STJ

Direito à saúde não inclui garantia de acesso à melhor tecnologia nem a tratamento pelo SUS no exterior

?A Segunda Turma do Superior Tribunal de Justiça (STJ) decidiu que o custeio de tratamento médico no exterior pelo Sistema Único de Saúde (SUS) só é possível em situações excepcionais, desde que comprovadas a inexistência de alternativa terapêutica eficaz no Brasil, a eficácia e a segurança do tratamento pretendido e sua imprescindibilidade para o paciente, não havendo direito subjetivo de acesso à melhor tecnologia disponível em centros estrangeiros.

Com esse entendimento, em decisão unânime, o colegiado negou o pedido para que a União custeasse o transplante intestinal e o tratamento de uma menina de 11 anos, diagnosticada com síndrome do intestino ultracurto, em um hospital dos Estados Unidos. Para a turma, não foram demonstrados os requisitos que permitiriam à Justiça determinar o financiamento do tratamento no exterior.

O pedido foi julgado improcedente em primeiro grau, sob o fundamento de que o transplante poderia ser feito no Brasil. A decisão foi mantida pelo Tribunal Regional Federal da 4ª Região (TRF4), que apontou a existência de centros habilitados pelo Ministério da Saúde para esse tipo de procedimento e considerou a manifestação do Hospital Sírio-Libanês informando ter condições para realizá-lo. Para a corte, a existência de alternativa terapêutica no país afasta a possibilidade de determinar judicialmente o custeio de tratamento no exterior.

Em recurso especial, a defesa da paciente alegou que os resultados de transplantes intestinais no Brasil seriam inferiores aos alcançados por centros internacionais especializados, como a Universidade de Miami.

Judiciário atua em caso de omissão do poder público ou falta de terapia eficaz no país

O ministro Marco Aurélio Bellizze, relator do recurso, explicou que, embora o acesso à saúde seja um direito fundamental, sua efetivação deve seguir as políticas públicas do SUS, a disponibilidade de recursos e os princípios da universalidade e da isonomia. A partir desses parâmetros, ele lembrou que a jurisprudência do Supremo Tribunal Federal (STF) e do STJ passou a admitir a intervenção do Judiciário apenas em casos de comprovada omissão do poder público ou de inexistência de alternativa terapêutica eficaz no país.

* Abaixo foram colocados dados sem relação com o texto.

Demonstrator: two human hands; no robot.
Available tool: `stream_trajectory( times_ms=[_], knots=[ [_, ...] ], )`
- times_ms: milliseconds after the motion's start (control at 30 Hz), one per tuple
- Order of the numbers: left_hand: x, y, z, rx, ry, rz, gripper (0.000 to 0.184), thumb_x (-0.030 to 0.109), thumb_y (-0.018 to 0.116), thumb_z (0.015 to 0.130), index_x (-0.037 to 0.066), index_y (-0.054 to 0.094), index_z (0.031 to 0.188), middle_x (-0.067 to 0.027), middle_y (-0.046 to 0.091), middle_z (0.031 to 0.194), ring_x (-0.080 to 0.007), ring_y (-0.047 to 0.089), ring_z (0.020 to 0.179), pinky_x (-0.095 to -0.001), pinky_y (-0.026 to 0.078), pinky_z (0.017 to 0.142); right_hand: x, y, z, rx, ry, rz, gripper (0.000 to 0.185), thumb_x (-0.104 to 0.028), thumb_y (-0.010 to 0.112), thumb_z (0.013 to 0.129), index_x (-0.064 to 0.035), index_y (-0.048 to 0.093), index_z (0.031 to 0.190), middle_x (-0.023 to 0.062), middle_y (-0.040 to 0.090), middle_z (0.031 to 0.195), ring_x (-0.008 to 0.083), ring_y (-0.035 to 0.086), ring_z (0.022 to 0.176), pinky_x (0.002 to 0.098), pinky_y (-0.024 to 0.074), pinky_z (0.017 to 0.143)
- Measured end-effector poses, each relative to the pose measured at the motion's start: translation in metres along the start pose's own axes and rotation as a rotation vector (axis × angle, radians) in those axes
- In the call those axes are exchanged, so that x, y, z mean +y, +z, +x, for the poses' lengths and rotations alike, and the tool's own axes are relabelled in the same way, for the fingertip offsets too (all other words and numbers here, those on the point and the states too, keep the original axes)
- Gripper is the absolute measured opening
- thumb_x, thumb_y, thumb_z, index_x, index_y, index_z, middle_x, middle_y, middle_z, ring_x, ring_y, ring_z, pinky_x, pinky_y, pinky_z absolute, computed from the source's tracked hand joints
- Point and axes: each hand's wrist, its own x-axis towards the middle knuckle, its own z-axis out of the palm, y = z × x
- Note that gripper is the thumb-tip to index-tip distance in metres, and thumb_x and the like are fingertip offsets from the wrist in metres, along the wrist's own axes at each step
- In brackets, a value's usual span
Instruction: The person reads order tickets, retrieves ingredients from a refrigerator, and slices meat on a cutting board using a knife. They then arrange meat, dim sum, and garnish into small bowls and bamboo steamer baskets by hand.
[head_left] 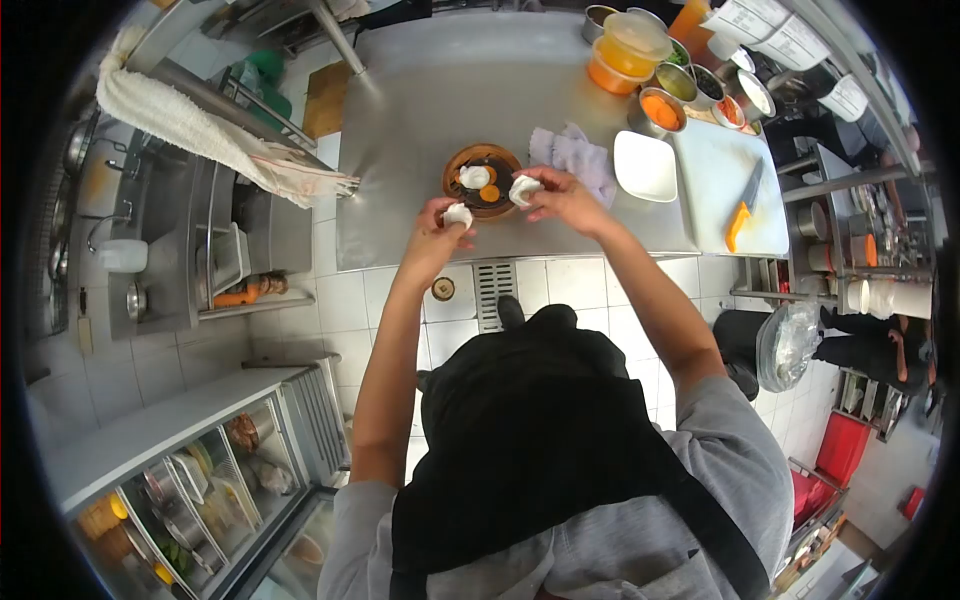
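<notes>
A round brown-rimmed dish (452, 172) with a dark inside stands near the front edge of the steel table. Inside it are two orange egg yolks (489, 193) and a white piece (474, 177), perhaps eggshell; I cannot tell for sure. My left hand (432, 240) pinches a broken white eggshell half (458, 215) just off the dish's near left side. On the opposite side, my right hand (568, 205) grips another eggshell half (523, 190) close to the right rim. Behind my right hand lies a crumpled pale lilac cloth (585, 160).
To the right are a white square dish (645, 166) and a white cutting board (710, 190) bearing a yellow-handled knife (745, 212). Lidded tubs (628, 55) and several metal pots of ingredients crowd the back right. An open refrigerated drawer unit (190, 490) stands behind on the left.
</notes>
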Motion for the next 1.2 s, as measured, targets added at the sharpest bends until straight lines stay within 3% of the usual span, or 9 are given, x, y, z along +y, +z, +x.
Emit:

Nessa linha, o ministro destacou que o custeio de tratamento no exterior é medida excepcional e exige prova de que não há opção adequada disponível no Brasil.

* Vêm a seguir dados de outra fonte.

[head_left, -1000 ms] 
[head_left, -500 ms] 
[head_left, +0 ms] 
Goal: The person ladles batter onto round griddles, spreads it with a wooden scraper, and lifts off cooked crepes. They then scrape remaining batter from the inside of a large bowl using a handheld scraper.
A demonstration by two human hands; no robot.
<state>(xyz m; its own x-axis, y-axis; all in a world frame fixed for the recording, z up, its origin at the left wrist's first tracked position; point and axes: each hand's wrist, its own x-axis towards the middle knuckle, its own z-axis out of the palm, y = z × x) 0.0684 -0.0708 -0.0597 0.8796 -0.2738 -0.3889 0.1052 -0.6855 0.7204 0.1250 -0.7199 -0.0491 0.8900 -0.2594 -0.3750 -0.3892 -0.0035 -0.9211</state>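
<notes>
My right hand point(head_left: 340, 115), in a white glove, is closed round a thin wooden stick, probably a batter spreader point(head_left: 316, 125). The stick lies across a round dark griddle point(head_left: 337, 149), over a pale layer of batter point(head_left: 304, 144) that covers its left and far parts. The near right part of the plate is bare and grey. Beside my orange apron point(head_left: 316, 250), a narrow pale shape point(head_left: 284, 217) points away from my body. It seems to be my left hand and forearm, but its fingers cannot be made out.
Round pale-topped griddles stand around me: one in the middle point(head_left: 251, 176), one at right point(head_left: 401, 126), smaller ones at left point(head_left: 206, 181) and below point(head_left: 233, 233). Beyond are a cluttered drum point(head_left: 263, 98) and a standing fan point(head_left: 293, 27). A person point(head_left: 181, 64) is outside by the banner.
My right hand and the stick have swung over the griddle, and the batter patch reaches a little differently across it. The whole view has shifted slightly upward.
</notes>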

Segundo ele, a existência de hospitais estrangeiros com melhores índices de sucesso, por si só, não justifica o financiamento pelo poder público, "sob pena de converter o direito à saúde em direito subjetivo à melhor tecnologia disponível no mundo e de comprometer a racionalidade na alocação de recursos públicos".

Harmonia entre proteção de crianças e adolescentes e sustentabilidade do SUS

No caso, o relator observou que havia dados técnicos sobre hospitais brasileiros habilitados para transplante de intestino delgado, sem prova de incapacidade técnica ou estrutural para a realização do procedimento.

Por fim, Bellizze também ressaltou que a proteção integral assegurada a crianças e adolescentes não afasta a necessidade de observar os critérios técnicos, a organização do SUS e a equidade na distribuição de recursos, devendo a proteção integral ser harmonizada com a sustentabilidade do sistema e com as escolhas legítimas de política pública.